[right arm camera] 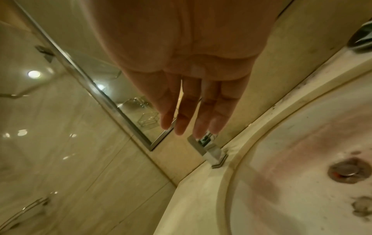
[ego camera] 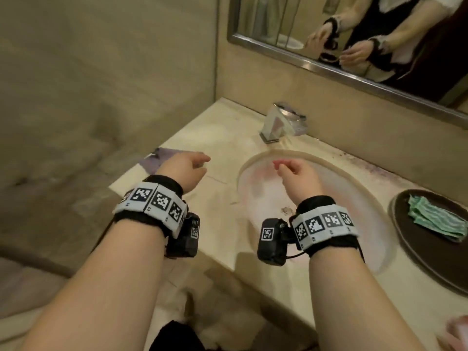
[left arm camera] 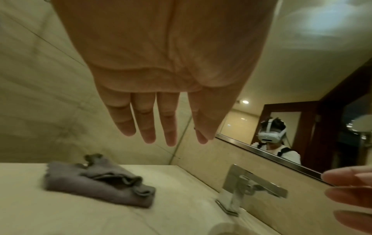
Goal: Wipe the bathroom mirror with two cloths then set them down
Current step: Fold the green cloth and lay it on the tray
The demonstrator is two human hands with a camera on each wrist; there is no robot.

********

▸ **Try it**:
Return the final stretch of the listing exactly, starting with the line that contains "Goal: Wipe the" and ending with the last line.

▸ **Your response**:
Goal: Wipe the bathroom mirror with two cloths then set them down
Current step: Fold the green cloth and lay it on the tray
The demonstrator is two human hands with a camera on each wrist; there is no robot.

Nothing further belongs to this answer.